◆ Problem to solve: Starting at the line that contains "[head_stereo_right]" and ending at the line that contains "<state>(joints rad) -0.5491", the lines below are to be given again exactly, with nothing added.

○ ○ ○ ○ ○ ○ ○

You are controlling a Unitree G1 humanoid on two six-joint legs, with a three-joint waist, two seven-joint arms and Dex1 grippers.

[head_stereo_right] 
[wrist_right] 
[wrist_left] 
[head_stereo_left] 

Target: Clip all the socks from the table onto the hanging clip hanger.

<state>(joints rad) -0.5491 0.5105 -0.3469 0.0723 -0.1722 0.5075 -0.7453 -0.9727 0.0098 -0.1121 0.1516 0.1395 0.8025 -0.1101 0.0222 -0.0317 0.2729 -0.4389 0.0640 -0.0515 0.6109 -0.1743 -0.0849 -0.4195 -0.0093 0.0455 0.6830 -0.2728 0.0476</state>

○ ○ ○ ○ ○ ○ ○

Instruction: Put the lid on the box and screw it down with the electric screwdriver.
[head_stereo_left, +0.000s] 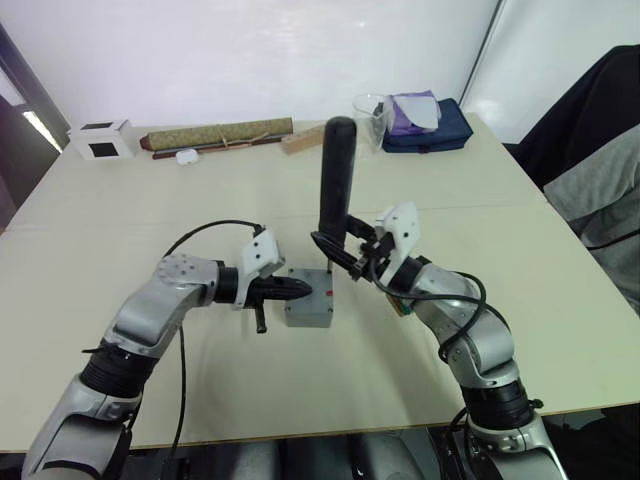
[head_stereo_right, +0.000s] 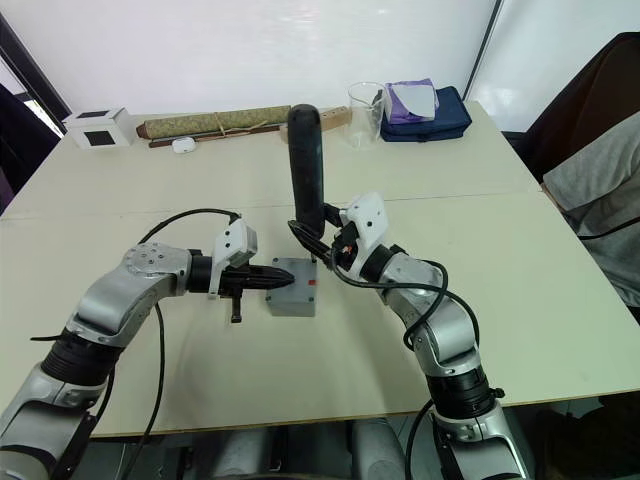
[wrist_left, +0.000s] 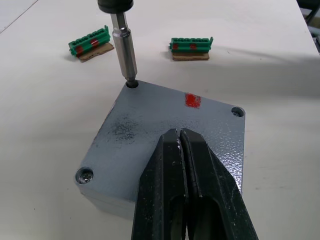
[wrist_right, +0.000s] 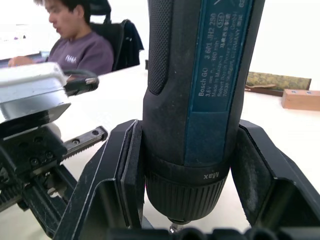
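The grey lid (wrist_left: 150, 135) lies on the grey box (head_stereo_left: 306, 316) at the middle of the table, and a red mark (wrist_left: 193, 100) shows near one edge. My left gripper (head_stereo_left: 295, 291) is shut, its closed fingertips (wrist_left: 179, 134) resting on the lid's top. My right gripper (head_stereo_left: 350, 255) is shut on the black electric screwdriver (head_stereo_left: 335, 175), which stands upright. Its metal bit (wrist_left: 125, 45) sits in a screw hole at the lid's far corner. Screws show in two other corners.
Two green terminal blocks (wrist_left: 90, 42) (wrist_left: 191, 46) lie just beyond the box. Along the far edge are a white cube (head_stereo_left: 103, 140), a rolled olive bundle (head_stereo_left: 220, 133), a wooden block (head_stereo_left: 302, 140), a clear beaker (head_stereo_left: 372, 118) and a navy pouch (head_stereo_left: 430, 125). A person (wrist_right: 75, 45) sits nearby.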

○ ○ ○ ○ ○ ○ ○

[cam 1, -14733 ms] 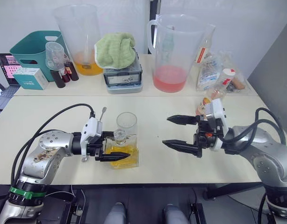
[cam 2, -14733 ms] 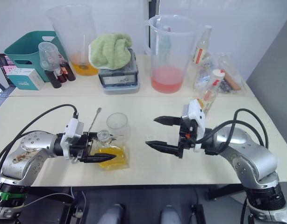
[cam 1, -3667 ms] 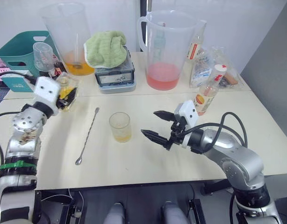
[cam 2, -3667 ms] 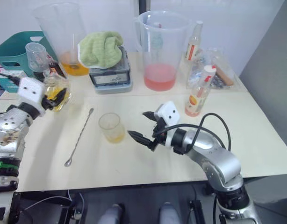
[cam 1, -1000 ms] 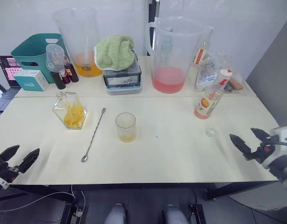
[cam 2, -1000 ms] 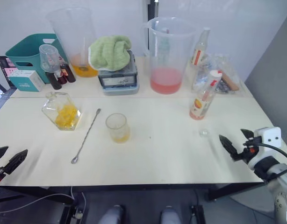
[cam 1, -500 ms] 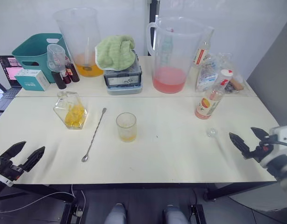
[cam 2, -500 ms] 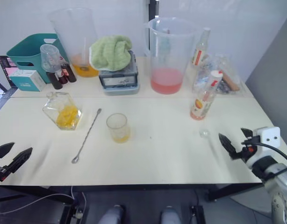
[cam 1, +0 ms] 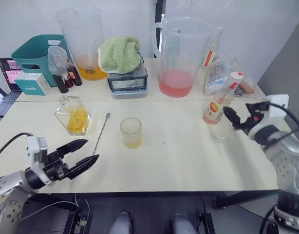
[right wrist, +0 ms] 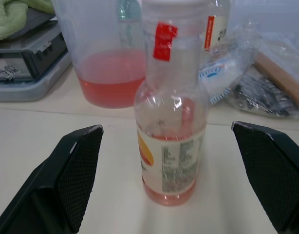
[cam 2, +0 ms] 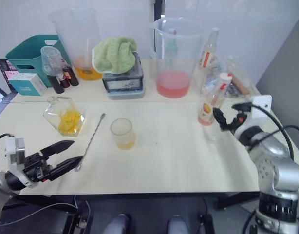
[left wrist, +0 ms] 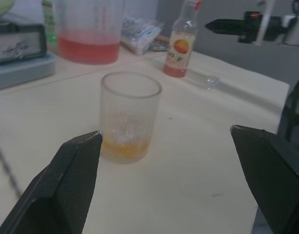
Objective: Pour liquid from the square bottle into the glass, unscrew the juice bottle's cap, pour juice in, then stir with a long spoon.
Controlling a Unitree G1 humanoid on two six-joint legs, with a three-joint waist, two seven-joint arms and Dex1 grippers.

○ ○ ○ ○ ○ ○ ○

◆ Answer for the task:
[head_stereo_right] 
[wrist_right] 
[wrist_left] 
[head_stereo_left] 

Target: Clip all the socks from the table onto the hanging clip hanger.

<state>(joints rad) -0.5491 0.5105 -0.3469 0.0723 -0.1722 0.5075 -0.7453 -0.9727 0.0098 -0.1121 0.1516 0.1395 0.8025 -0.1101 0.0222 -0.0317 0.2729 -0.4389 0.0640 -0.0515 0.6109 -0.1743 -0.0849 -0.4195 -0.0093 0.0455 0.6830 -0.2728 0.0476</state>

This response is done.